Y, por supuesto, allí estaba nuestro amigo de La Mancha al final, siguiendo a los personajes literarios que habían trastornado su mente. Las aventuras de ese caballero errante eran las más nuevas de los personajes del desfile, pero ya habían ganado estatura legendaria. Y todos los que allí se encontraban, de los cuales eran pocos los que habían leído un libro, conocían su historia.

Don Quijote era Alonso Quijano, un hidalgo cuarentón que había pasado su vida haraganeando, sin dinero, y viviendo en la región árida y casi infértil de La Mancha. Su pasión era leer libros de caballerías. Estas historias de caballeros y princesas que estaban en peligro y dragones que había que matar eran tan descabelladas e irracionales que el pobre caballero perdió el control de su mente al leerlas. Muy pronto pulía la antigua armadura de su abuelo y preparaba a su corcel Rocinante, un jamelgo huesudo de establo, para que lo llevara al combate. Como necesitaba una princesa a la cual rescatar y amar, algo imprescindible para cualquier caballero errante, incluso los que confunden molinos con gigantes, él llama duquesa a una sencilla muchacha campesina, Aldonza Lorenzo. Como paje y criado, convenció a un campesino, el crédulo Sancho Panza, de que lo acompañara.
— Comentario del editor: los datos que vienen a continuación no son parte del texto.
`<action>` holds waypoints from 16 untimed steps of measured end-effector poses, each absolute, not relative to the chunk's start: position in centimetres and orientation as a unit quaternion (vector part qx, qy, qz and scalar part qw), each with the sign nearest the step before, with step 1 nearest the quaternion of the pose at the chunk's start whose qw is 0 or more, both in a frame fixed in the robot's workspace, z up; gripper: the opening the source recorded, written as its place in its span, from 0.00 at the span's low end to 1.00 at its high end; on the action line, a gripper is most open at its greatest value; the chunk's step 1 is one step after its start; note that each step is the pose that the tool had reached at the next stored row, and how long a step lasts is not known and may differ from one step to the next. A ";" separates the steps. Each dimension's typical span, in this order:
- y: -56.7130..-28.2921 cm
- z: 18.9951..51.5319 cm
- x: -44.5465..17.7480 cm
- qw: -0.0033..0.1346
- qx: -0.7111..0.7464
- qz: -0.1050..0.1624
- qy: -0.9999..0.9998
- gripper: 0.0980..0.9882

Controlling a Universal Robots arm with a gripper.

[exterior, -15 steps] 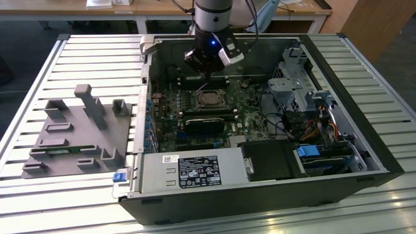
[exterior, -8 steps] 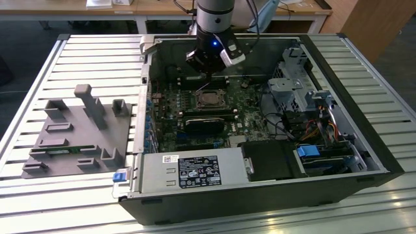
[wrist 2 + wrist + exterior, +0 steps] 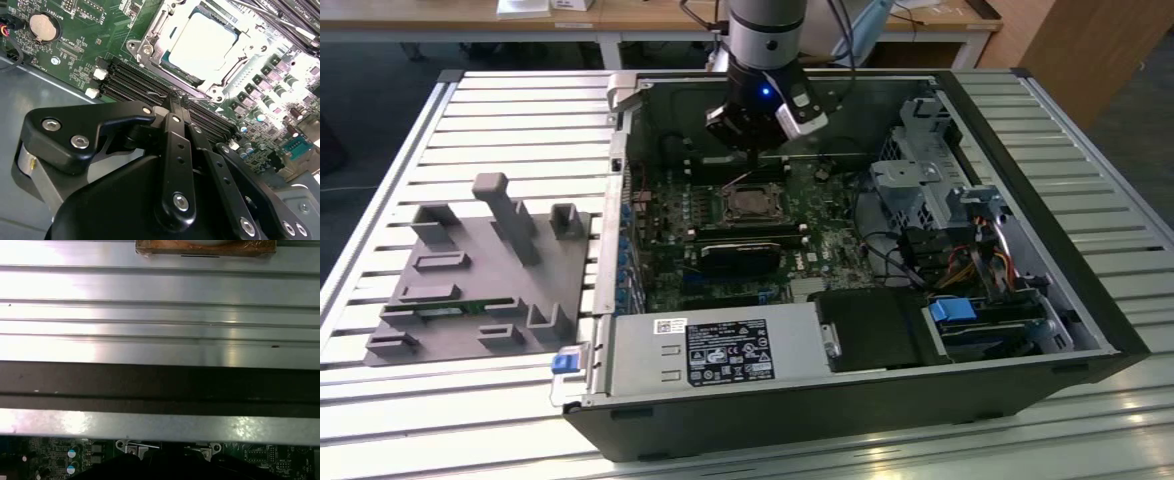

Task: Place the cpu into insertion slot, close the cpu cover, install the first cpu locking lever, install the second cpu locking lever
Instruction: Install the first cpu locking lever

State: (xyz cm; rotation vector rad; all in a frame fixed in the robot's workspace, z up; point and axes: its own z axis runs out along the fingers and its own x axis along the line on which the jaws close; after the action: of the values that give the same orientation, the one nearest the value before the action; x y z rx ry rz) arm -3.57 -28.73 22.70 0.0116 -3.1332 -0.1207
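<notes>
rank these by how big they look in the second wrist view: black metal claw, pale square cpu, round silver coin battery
1. black metal claw (nearest the camera, so inflated)
2. pale square cpu
3. round silver coin battery

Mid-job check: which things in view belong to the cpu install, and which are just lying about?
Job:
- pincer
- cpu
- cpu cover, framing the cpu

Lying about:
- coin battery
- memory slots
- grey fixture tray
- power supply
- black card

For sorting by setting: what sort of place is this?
Probably a robotics lab bench: an open computer case on a slatted metal table, a grey parts holder beside it, wooden desks behind.
</notes>
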 end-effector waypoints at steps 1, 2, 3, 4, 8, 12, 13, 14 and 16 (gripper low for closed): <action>-28.7 22.7 -3.5 0.003 0.004 -0.038 -0.999 0.01; -28.7 22.6 -3.5 0.003 0.004 -0.038 -0.999 0.01; -28.7 22.6 -3.5 0.003 0.004 -0.038 -0.999 0.01; -28.7 22.6 -3.4 0.003 0.004 -0.038 -0.999 0.01; -28.7 22.5 -3.3 0.003 0.004 -0.038 -0.999 0.01; -28.7 22.4 -3.2 0.003 0.004 -0.039 -0.999 0.01; -28.7 22.3 -3.2 0.003 0.004 -0.039 -0.999 0.01; -28.7 22.3 -3.2 0.003 0.004 -0.038 -0.999 0.01; -28.7 22.3 -3.1 0.003 0.004 -0.038 -0.999 0.01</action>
State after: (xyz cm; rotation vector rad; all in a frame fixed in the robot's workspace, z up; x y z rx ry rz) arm -3.12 -28.73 22.28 0.0116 -3.1332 -0.1204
En la primera salida, don Quijote llega a una posada que, para su mundo de fantasía, imaginó era un gran castillo, rodeado por un foso y con imponentes torres. Allí lo atienden dos prostitutas, que él fantasea son damas de familias nobles. Esa noche, las dos damas lo ayudan a desvestirse.

La carroza alegórica muestra a don Quijote con ropa de cama pero con su yelmo de caballero en la cabeza. Hay dos mujeres junto a él. Las prostitutas de la posada lo habían ayudado a quitarse la oxidada armadura, pero no consiguieron quitarle el yelmo, con el que él debe dormir.

El atuendo de las mujeres es tal que, de un lado, el que se encuentra junto a don Quijote, su ropa es la propia de unas damas de la nobleza, y del otro, es decir, el lado que él no ve, su ropa es la ropa barata y cursi de las prostitutas.

Yo casi no miré esa carroza alegórica.

—Vamos —ordenó Mateo.

Ay, y así fue cómo yo, el crédulo, estúpido y rechoncho Sancho Panza, seguí a don Quijote en otra misión para luchar contra molinos de viento.